SESSION TITLE: Patient Safety Posters

SESSION TYPE: Original Investigation Poster

PRESENTED ON: Wednesday, October 30, 2013 at 01:30 PM - 02:30 PM

PURPOSE: In this report, we evaluate the safety of VM administered through peripheral intravenous access (PIVA) in critically ill patients.

METHODS: For a four-month period starting in October 2012, we monitored use of VM via PIVA in an 18-bed MICU. If the patient required VM for blood pressure support, the MICU team made a clinical decision as to the appropriate route for administration of VM. Use of VM through PIVA was guided by protocol. Dobutamine, dopamine, epinephrine, norepinephrine, and phenylephrine were all approved for use through PIVA. Data was collected prospectively on a daily basis by one investigator and entered into a standard de-identified data sheet for quality and safety assessment.

RESULTS: Fifty patients (age 70.8 +/-15.9, male/female 25:25, SAPS II score 72.8 +/-19.3) received VM by PIVA 64 times.

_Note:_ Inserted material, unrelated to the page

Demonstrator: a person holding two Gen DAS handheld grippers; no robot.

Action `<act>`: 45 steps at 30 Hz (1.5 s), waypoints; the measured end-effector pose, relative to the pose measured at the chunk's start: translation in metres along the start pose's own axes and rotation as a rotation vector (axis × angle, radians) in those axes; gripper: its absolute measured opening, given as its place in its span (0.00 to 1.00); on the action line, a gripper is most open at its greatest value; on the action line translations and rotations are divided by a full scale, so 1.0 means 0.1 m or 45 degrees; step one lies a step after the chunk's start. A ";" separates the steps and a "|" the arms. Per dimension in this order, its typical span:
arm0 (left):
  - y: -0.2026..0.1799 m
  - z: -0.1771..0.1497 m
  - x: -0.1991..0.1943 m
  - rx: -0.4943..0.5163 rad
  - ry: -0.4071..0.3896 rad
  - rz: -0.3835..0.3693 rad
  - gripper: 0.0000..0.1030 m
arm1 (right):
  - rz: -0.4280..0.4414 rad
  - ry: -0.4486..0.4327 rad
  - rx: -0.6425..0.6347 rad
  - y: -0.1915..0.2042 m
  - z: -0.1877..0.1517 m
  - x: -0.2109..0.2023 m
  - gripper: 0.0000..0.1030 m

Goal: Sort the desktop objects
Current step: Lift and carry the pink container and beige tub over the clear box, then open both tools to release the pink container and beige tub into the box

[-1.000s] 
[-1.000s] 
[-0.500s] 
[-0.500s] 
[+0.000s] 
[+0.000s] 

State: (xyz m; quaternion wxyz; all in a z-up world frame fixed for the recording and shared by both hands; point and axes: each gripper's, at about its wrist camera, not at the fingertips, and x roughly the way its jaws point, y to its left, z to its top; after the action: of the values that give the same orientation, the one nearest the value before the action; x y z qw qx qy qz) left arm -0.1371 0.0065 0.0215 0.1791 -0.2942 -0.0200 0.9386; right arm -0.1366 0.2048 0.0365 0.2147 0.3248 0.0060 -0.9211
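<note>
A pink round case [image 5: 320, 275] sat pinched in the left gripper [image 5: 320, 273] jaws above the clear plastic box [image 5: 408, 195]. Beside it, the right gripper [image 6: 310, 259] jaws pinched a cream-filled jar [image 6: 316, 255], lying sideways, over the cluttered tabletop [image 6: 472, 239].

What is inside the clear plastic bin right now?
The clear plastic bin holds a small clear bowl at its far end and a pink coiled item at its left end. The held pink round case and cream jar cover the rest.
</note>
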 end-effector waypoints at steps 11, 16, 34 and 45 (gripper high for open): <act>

Vasoactive medication used: dobutamine (n=4), dopamine (n=47), epinephrine (n=0), norepinephrine (n=7), and phenylephrine (n=6). Infiltration of the PIVA occurred in two patients without any tissue injury following local phentolamine/nitropaste. Seven patients receiving VM through PIVA eventually required central intravenous access (CIVA).

CONCLUSIONS: We demonstrated that administration of VM through PIVA is safe in MICU. Infiltration of venous line is uncommon; phentolamine/nitropaste appeared to be effective in preventing local ischemic injuy, in the two cases that we observed. Our results do not allow comment on the indications or efficacy but instead focus on safety. CIVA has risks during insertion (pneumonthorax/vascular injury), and while indwelling (line infection/thrombosis/venous air embolism). These risks must be balanced against the risk of peripheral vasopressor use. A traditional indication for CIVA insertion has been VM use; our results suggest that CIVA may not be necessary in all cases. During the study period we were able to avoid the use of CIVA in fifty-seven patients by using PIVA.

CLINICAL IMPLICATIONS: Use of PIVA for VM administration may reduce the use of CIVA, and thus represents potential for risk reduction in the MICU.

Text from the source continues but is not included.